YOUR INSTRUCTIONS:
Restate every line of the data word for word, except for the images.

SOURCE MATERIAL:
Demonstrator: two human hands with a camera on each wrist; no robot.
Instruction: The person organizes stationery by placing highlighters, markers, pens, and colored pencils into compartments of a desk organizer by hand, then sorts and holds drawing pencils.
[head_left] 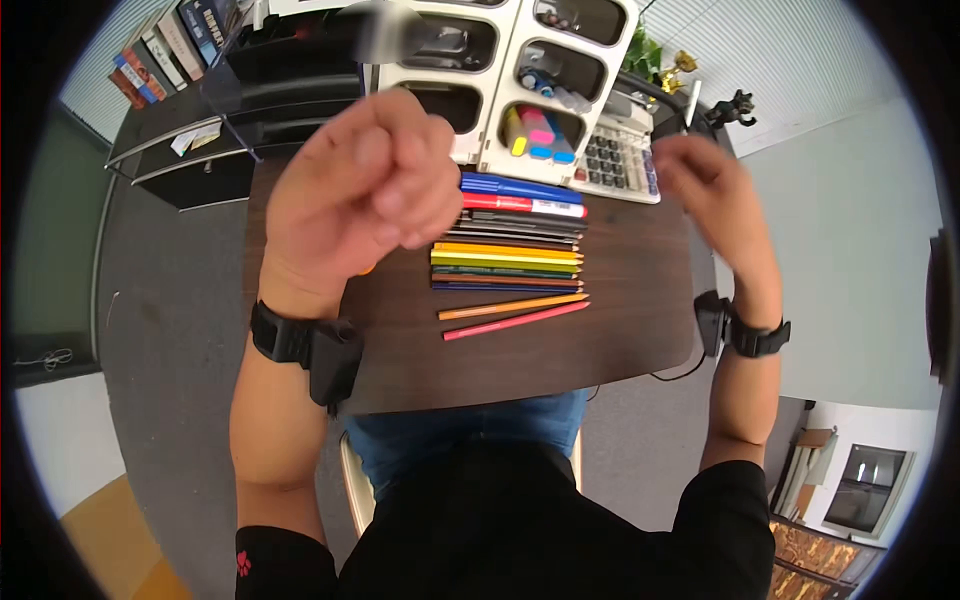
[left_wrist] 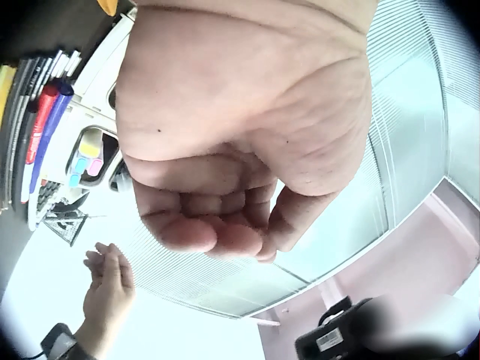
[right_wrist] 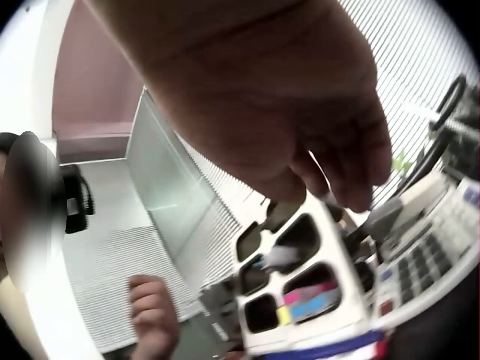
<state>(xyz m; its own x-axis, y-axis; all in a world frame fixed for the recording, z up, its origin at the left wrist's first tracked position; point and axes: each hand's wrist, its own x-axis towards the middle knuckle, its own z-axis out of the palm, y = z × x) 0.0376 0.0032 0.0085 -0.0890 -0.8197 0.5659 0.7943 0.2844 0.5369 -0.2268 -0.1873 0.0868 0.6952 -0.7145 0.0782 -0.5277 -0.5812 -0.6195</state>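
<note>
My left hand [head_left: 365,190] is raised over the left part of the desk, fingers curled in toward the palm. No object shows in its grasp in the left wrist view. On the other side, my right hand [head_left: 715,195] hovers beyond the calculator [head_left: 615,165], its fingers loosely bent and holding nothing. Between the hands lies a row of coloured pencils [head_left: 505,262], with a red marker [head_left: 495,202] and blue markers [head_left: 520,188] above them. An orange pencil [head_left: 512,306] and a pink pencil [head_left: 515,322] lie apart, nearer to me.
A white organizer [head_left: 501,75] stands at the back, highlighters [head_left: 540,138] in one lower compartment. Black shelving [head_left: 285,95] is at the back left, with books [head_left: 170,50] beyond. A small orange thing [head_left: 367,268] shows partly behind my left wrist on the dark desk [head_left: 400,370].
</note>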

YOUR SOLUTION:
Demonstrator: two human hands with a camera on each wrist; no robot.
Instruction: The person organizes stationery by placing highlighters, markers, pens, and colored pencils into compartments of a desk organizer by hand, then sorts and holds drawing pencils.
[head_left] 
[left_wrist] 
[right_wrist] 
<state>(xyz m; its own x-axis, y-axis; all in a world frame fixed for the recording, z up, its origin at the left wrist's first tracked position; point and axes: each hand's wrist, its own x-axis towards the middle knuckle, its own z-axis out of the palm, y = z × x) 0.0376 0.0032 0.0085 -0.0890 -0.8197 0.5659 0.7943 0.2844 0.5369 -0.2268 -0.1873 0.0868 0.6952 -0.7145 0.0782 -0.5277 -0.5812 -0.6195</state>
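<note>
My left hand [head_left: 365,190] is raised over the left part of the desk, fingers curled in toward the palm. No object shows in its grasp in the left wrist view. On the other side, my right hand [head_left: 715,195] hovers beyond the calculator [head_left: 615,165], its fingers loosely bent and holding nothing. Between the hands lies a row of coloured pencils [head_left: 505,262], with a red marker [head_left: 495,202] and blue markers [head_left: 520,188] above them. An orange pencil [head_left: 512,306] and a pink pencil [head_left: 515,322] lie apart, nearer to me.
A white organizer [head_left: 501,75] stands at the back, highlighters [head_left: 540,138] in one lower compartment. Black shelving [head_left: 285,95] is at the back left, with books [head_left: 170,50] beyond. A small orange thing [head_left: 367,268] shows partly behind my left wrist on the dark desk [head_left: 400,370].
</note>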

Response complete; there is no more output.